Stardate
20020517.1212 (Captain's log): I still haven't seen the latest Star Wars film, but from things I've read and ads I've seen, I have at least some idea of the general flow of the film. A great opportunity has been lost. (Probably more than one, but bear with me.)
One of the problems Lucas has in this prequel trilogy is that he has to maneuver the plotline to satisfy continuity with the original trilogy which was produced before, but in story terms is dated after the current film sequence. In the original series, Lucas tossed in some throwaway phrases which have come back to haunt him.
In "A New Hope", sitting in the Millennium Falcon, Ben Kenobi starts to brag to Luke, and Luke reacts at one point with, "You fought in the Clone Wars?" That is the only mention of it in the entire original trilogy. But now Lucas has to include something which can be designated "The Clone Wars" in the current trilogy to satisfy that reference.
From what I understand, what happens is that the bad guys use cloning technology to breed infantry. There's no more to it than that. Such a waste. (About the only point to that, seems to me, would be to simplify the supply problem a bit; you only have to stock one size of uniform.)
What I had envisioned for the "Clone Wars" was a war of shadows, with the bad guys cloning people and replacing them with look-alike ringers who were actually on the side of the bad guys, and infiltrating the existing power structure with sleepers. The Jedi would then be critical in the struggle because they would be the only ones who could identify clones, which in turn would cause the bad guys to start hunting the Jedi down. That, then, would explain the decline of the Jedi.

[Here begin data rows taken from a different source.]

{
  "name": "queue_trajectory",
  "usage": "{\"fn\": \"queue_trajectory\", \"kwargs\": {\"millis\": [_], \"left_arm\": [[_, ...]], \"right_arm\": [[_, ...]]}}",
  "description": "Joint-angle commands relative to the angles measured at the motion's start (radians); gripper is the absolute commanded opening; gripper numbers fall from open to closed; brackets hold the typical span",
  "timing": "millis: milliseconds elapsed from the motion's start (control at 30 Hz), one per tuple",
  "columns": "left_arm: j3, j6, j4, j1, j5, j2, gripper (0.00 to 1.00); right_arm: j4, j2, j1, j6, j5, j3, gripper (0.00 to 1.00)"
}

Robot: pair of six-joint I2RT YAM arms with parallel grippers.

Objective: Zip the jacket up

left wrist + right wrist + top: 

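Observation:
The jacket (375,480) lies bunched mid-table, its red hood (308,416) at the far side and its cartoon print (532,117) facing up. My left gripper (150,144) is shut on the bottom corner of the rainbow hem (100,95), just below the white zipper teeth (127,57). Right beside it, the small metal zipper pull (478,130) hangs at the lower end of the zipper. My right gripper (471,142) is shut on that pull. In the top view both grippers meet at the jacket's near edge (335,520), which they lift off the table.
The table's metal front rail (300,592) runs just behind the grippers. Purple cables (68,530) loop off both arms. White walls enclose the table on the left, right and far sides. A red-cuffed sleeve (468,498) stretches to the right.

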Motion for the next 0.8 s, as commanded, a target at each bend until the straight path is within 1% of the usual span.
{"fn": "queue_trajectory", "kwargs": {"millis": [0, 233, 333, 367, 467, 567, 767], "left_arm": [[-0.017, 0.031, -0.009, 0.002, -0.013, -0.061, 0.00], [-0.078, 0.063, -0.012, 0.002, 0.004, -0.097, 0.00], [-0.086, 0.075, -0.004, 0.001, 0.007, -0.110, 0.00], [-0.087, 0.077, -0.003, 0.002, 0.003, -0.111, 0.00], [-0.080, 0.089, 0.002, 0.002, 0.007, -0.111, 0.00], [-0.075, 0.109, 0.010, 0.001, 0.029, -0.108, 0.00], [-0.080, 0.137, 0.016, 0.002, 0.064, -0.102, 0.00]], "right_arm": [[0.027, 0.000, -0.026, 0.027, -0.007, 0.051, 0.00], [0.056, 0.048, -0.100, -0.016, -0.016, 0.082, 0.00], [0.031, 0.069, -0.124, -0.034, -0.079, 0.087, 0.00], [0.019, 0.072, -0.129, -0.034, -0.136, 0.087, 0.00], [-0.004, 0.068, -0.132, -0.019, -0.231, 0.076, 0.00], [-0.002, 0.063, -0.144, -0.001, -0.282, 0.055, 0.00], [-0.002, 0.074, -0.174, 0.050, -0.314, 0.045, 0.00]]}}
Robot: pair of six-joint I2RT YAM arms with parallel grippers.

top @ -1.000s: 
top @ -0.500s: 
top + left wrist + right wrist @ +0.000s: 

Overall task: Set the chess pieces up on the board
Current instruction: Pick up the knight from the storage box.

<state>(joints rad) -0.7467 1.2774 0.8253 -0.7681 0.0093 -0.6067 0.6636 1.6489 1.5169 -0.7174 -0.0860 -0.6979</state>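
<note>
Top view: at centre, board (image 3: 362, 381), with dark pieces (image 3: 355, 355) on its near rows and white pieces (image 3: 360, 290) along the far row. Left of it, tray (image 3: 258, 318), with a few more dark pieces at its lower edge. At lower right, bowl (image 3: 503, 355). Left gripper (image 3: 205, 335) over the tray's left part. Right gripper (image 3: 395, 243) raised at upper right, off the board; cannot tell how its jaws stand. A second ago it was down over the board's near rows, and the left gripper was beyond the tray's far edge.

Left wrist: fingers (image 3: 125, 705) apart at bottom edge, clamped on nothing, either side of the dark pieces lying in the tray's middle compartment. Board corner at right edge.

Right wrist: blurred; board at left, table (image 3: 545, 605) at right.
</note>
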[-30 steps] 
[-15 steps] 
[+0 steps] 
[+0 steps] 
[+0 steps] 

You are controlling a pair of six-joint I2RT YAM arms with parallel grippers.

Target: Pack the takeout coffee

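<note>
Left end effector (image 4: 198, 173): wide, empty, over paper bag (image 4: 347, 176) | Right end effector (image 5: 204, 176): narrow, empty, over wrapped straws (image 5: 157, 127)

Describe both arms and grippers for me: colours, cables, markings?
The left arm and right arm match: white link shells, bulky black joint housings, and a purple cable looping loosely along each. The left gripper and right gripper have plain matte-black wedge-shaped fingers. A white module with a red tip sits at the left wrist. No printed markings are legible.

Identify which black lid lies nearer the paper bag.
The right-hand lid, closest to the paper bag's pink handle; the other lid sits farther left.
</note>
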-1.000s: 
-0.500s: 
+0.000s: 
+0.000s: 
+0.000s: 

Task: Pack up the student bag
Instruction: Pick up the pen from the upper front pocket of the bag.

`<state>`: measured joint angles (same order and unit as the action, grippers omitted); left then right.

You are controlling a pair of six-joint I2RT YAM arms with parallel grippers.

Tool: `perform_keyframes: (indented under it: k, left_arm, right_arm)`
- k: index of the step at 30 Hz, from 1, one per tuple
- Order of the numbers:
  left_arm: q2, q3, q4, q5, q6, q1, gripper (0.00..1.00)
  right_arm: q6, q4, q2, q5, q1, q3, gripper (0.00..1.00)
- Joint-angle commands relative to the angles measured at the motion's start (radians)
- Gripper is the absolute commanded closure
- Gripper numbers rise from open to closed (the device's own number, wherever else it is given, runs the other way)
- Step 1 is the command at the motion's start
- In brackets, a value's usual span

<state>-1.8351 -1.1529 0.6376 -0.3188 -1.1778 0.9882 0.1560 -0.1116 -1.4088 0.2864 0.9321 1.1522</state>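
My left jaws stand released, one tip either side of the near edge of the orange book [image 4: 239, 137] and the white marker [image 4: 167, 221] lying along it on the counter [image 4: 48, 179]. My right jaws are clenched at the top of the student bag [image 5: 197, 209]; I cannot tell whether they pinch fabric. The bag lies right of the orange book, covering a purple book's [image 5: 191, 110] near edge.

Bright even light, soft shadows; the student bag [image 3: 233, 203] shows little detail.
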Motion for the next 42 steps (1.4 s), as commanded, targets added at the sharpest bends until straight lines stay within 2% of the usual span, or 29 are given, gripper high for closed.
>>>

Even going into this film, that is still what I expected to have happen. I expected Darth Maul to reappear as a clone; I expected a who's-real-who's-a-clone struggle, where no-one except the Jedi knew who was a friend and who was a foe.
Instead, from the TV ads, what we get is a massive battle on a featureless plain, fought with space age weapons and Babylonian tactics. Napoleon could beat these idiots; they're not even smart enough to go prone to fire their weapons. I don't care how good you are with a light saber; you're not going to stop canister fire, or deflect a 12-pound cannon ball.
How good would the Jedi be at defending themselves against cluster bombs? If you forget the gee-whiz CGI and analyze the abilities of the weapons themselves, the infantry turn out to be using weapons with approximately the same capabilities as the American M1 Garand, the standard infantry rifle used by the US Army in World War II. Their aircraft are approximately equivalent to Korean war fighters armed with medium caliber cannon.
Nobody in that galaxy a long time ago and far away seems to have invented bombs or missiles! (We've seen them used once; to attack the first Death Star.) Their aircraft strafe; the weapons on their walkers are little better. Their infantry use human-wave tactics. The US military of 2002 would make short work of them. If one of their aircraft tried to take on ours, it'd take an AMRAAM up the snoot long before reaching gunnery range. Apache gunships would destroy their walkers. Then heavy bombers would slaughter their men on the ground with area-effect weapons. How good would the Jedi be at defending themselves against an FAE with light saber?
And the clones, the clones; why did the bad guys even bother with them? It's not like there's ever been any difficulty coming up with cannon fodder.
This isn't a Clone War, it's a Clown War.